= Exercise =
Reproduce each line below precisely. Drop the pictures.
━━━━━ Material for this exercise ━━━━━
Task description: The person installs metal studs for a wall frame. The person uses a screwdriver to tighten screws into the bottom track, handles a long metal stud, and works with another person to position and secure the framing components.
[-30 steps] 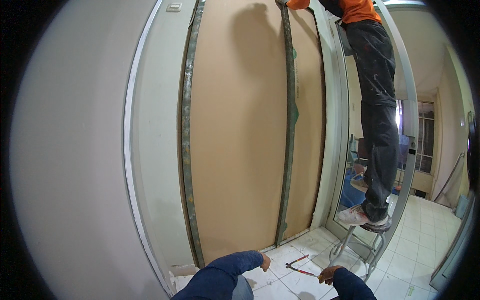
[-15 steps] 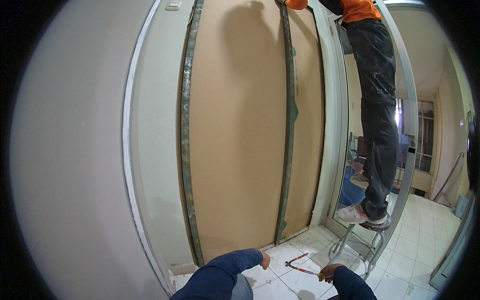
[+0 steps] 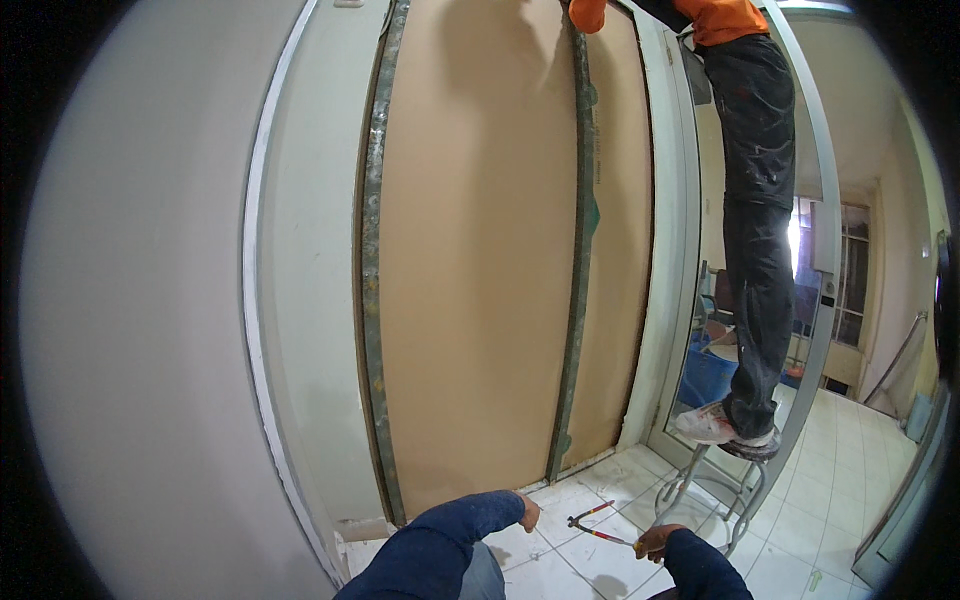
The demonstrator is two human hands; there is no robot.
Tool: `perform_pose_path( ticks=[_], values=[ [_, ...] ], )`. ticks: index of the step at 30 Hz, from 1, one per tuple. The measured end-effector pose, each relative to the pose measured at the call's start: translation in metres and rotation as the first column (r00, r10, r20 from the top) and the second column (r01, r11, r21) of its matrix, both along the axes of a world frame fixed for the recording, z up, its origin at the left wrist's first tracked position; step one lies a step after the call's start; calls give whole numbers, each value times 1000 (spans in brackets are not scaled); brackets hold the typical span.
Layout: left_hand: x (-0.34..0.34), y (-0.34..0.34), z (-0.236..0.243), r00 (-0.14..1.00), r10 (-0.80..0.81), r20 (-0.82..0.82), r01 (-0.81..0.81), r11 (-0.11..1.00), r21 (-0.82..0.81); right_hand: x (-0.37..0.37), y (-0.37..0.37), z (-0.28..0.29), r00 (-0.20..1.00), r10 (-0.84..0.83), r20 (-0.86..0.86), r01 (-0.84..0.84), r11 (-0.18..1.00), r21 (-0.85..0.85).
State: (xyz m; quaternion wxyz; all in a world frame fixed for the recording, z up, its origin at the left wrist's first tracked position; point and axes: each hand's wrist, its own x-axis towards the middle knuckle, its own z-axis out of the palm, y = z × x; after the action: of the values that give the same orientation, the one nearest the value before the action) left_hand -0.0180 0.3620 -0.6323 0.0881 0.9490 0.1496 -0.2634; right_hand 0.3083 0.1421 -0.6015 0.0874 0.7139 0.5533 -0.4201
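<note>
Head view. Right hand (image 3: 656, 542) is grasping one handle of the long-handled pliers (image 3: 605, 536), low in the picture. Handles spread in a V, joint end pointing left, second handle loose and slanting up and right. Can't tell if the joint end touches the floor. Left hand (image 3: 530, 513) is apart from the pliers, to their left, pointing down; can't tell if it's clenched or released, fingers mostly hidden.

Edges: a strip of floor separates left hand and pliers. Lower edge of the brown board (image 3: 470, 300) runs just beyond the left hand. Tight side is the right: stool (image 3: 752, 449) stands near the right hand, its legs just beyond. Door frame (image 3: 826, 250) rises behind the stool, bounding that side. Left side is bounded by the pale wall (image 3: 150, 300).

Surface: floor (image 3: 556, 580) is white square tile, with smudges and specks near the hands. Board stands upright with a left metal post (image 3: 373, 250) and a middle metal post (image 3: 580, 250) running up it. Co-worker in dark trousers (image 3: 758, 250) and orange sleeve (image 3: 588, 14) stands on the stool.

Containers: blue tub (image 3: 708, 380) behind the glass, contents unclear. Pale blue bin (image 3: 918, 420) far right, inside not visible.
</note>
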Motion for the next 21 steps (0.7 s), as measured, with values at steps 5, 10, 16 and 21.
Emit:
perform_pose_path(
  ticks=[5, 10, 16, 21],
  values=[
    [1, -19, 22, 1000, -8, -20, 9, 999, 48, -1, -3, 5, 1000, 9, 24, -8, 999, -39],
    [-6, 1, -10, 999, -1, -39, 1, 1000, 12, -13, -5, 14, 999, -48, 9, 48, 999, 18],
    [-2, -12, 15, 985, 150, -89, -141, 985, 99, -11, -8, 11, 995, -96, 41, 95, 995, 13],
    [-10, -10, 2, 997, 76, -18, -74, 992, 104, -26, -12, 29, 998, -59, 27, 61, 996, -67]
  ],
)
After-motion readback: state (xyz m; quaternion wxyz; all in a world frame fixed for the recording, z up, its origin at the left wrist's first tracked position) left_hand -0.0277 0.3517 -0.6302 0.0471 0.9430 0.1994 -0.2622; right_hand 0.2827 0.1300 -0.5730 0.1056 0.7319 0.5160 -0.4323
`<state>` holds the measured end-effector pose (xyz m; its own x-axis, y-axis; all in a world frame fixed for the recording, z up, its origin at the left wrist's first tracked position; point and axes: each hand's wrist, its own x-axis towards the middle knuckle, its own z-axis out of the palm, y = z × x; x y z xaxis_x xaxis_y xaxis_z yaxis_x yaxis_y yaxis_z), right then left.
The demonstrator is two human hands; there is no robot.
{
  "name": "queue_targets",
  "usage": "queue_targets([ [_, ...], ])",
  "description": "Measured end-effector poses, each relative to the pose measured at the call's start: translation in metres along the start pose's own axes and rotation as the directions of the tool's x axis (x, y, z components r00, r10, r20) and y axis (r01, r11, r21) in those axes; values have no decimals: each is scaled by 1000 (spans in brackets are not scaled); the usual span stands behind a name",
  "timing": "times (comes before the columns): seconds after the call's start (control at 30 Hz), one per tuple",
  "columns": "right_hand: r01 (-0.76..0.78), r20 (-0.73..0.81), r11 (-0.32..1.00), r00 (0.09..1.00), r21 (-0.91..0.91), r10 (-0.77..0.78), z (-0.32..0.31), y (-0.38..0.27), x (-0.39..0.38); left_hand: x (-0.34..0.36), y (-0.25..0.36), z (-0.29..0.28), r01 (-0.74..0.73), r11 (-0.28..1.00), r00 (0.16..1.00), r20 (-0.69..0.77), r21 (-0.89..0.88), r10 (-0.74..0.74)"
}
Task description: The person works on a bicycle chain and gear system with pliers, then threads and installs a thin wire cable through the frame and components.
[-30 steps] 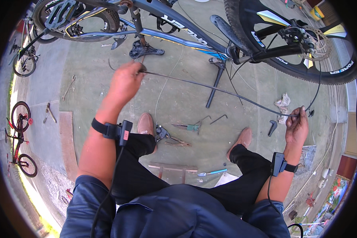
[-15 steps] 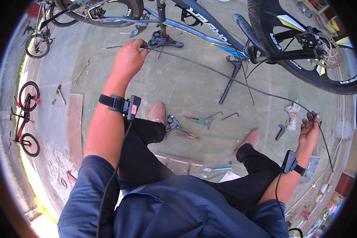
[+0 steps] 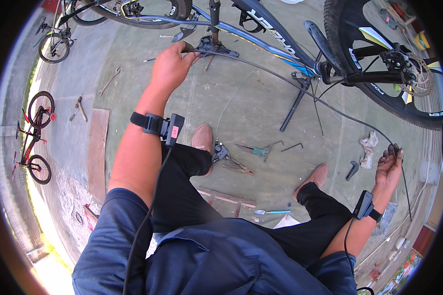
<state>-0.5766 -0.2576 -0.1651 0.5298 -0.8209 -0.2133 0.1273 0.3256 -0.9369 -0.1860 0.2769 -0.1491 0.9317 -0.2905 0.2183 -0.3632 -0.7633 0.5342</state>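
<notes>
A long thin black cable, like bicycle cable housing, stretches between my hands in a shallow curve. My left hand, at upper left, pinches it near one end; a short tail sticks out past the hand. Off to the right, the fingers of my right hand are curled around the cable, palm up, and its other end hangs down beyond them. Just past the cable lies a blue and black bicycle, which looks turned upside down, with its front wheel at upper right.
Between my shoes lie pliers, a green-handled tool and a hex key. A black grip-like piece and a white rag lie near my right hand. Left are a wrench and a red-black bicycle.
The view has shifted a little, so the bicycle and floor tools sit further right. Both hands keep hold of the cable, and its left tail shows shorter.
</notes>
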Motion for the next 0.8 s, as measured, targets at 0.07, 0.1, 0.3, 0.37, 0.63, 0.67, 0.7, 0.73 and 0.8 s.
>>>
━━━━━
= Exercise answer =
Task description: The person installs metal studs for a wall frame. The person uses a screwdriver to tighten screws into the bottom track, handles a long metal stud, and works with another person to position and secure the framing components.
[-30 steps] 
[-15 steps] 
[+0 steps] 
The demonstrator is two human hands; there is no robot.
Tool: `perform_pose_path( ticks=[_], values=[ [_, ...] ], )`. ticks: index of the step at 30 Hz, from 1, one per tuple. The measured end-effector pose, each relative to the pose measured at the call's start: translation in metres and rotation as the first column (r00, r10, r20 from the top) and the second column (r01, r11, r21) of its matrix, both along the axes of a world frame fixed for the recording, z up, its origin at the left wrist's first tracked position; step one lies a step after the call's start; calls give whole numbers, each value times 1000 (spans in brackets are not scaled); brackets hold the typical span.
Layout: left_hand: x (-0.34..0.34), y (-0.34..0.34), z (-0.236..0.243), r00 (-0.14..1.00), r10 (-0.80..0.81), r20 (-0.82..0.82), r01 (-0.81..0.81), r11 (-0.11..1.00), r21 (-0.82..0.81); right_hand: x (-0.37..0.37), y (-0.37..0.37), z (-0.28..0.29), r00 (-0.20..1.00), r10 (-0.84..0.83), r20 (-0.86..0.86), r01 (-0.84..0.84), r11 (-0.18..1.00), r21 (-0.85..0.85).
State: (xyz m; quaternion wxyz; all in a world frame fixed for the recording, z up, its origin at the left wrist's first tracked position; point and axes: each hand's wrist, its own x-axis towards the middle knuckle, its own z-axis out of the palm, y = z × x; after the action: of the values that give the same orientation, the one nearest the value before the action) left_hand -0.0180 0.3620 -0.6323 0.0881 0.9490 0.1496 -0.2634; right_hand 0.3083 0.1421 -0.6015 0.0874 0.7139 0.5533 -0.4201
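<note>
Head view. Right hand (image 3: 656, 542) is grasping one handle of the long-handled pliers (image 3: 605, 536), low in the picture. Handles spread in a V, joint end pointing left, second handle loose and slanting up and right. Can't tell if the joint end touches the floor. Left hand (image 3: 530, 513) is apart from the pliers, to their left, pointing down; can't tell if it's clenched or released, fingers mostly hidden.

Edges: a strip of floor separates left hand and pliers. Lower edge of the brown board (image 3: 470, 300) runs just beyond the left hand. Tight side is the right: stool (image 3: 752, 449) stands near the right hand, its legs just beyond. Door frame (image 3: 826, 250) rises behind the stool, bounding that side. Left side is bounded by the pale wall (image 3: 150, 300).

Surface: floor (image 3: 556, 580) is white square tile, with smudges and specks near the hands. Board stands upright with a left metal post (image 3: 373, 250) and a middle metal post (image 3: 580, 250) running up it. Co-worker in dark trousers (image 3: 758, 250) and orange sleeve (image 3: 588, 14) stands on the stool.

Containers: blue tub (image 3: 708, 380) behind the glass, contents unclear. Pale blue bin (image 3: 918, 420) far right, inside not visible.
</note>
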Motion for the next 21 steps (0.7 s), as measured, with values at steps 5, 10, 16 and 21.
Emit:
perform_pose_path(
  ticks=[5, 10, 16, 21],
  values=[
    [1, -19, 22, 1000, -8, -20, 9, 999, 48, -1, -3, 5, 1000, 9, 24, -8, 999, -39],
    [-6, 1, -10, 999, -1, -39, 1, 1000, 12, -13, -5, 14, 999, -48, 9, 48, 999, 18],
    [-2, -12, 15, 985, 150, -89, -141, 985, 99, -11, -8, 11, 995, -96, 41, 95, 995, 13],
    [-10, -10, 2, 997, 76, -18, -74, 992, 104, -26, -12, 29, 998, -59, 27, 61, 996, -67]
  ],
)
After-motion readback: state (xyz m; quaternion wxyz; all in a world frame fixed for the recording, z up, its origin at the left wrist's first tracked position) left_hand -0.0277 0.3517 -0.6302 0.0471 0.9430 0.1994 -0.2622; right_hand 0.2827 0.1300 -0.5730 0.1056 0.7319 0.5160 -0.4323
`<state>` holds the measured end-effector pose (xyz m; its own x-axis, y-axis; all in a world frame fixed for the recording, z up, its origin at the left wrist's first tracked position; point and axes: each hand's wrist, its own x-axis towards the middle knuckle, its own z-axis out of the palm, y = z × x; x y z xaxis_x xaxis_y xaxis_z yaxis_x yaxis_y yaxis_z), right then left.
The demonstrator is two human hands; there is no robot.
{
  "name": "queue_targets",
  "usage": "queue_targets([ [_, ...], ])",
  "description": "Measured end-effector poses, each relative to the pose measured at the call's start: translation in metres along the start pose's own axes and rotation as the directions of the tool's x axis (x, y, z components r00, r10, r20) and y axis (r01, r11, r21) in those axes; values have no decimals: each is scaled by 1000 (spans in brackets are not scaled); the usual span stands behind a name",
  "timing": "times (comes before the columns): seconds after the call's start (control at 30 Hz), one per tuple",
  "columns": "right_hand: r01 (-0.76..0.78), r20 (-0.73..0.81), r11 (-0.32..1.00), r00 (0.09..1.00), r21 (-0.91..0.91), r10 (-0.77..0.78), z (-0.32..0.31), y (-0.38..0.27), x (-0.39..0.38); left_hand: x (-0.34..0.36), y (-0.25..0.36), z (-0.29..0.28), r01 (-0.74..0.73), r11 (-0.28..1.00), r00 (0.16..1.00), r20 (-0.69..0.77), r21 (-0.89..0.88), r10 (-0.74..0.74)"
}
Task description: The person works on a bicycle chain and gear system with pliers, then threads and installs a thin wire cable through the frame and components.
[-30 steps] 
[-15 steps] 
[+0 steps] 
<state>-0.5766 -0.2576 -0.1651 0.5298 -0.8209 -0.2133 0.1273 0.3256 -0.9369 -0.1860 0.2769 -0.1491 0.9317 -0.2905 0.2183 -0.3632 -0.7633 0.5342</state>
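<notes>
A long thin black cable, like bicycle cable housing, stretches between my hands in a shallow curve. My left hand, at upper left, pinches it near one end; a short tail sticks out past the hand. Off to the right, the fingers of my right hand are curled around the cable, palm up, and its other end hangs down beyond them. Just past the cable lies a blue and black bicycle, which looks turned upside down, with its front wheel at upper right.
Between my shoes lie pliers, a green-handled tool and a hex key. A black grip-like piece and a white rag lie near my right hand. Left are a wrench and a red-black bicycle.
The view has shifted a little, so the bicycle and floor tools sit further right. Both hands keep hold of the cable, and its left tail shows shorter.
</notes>
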Motion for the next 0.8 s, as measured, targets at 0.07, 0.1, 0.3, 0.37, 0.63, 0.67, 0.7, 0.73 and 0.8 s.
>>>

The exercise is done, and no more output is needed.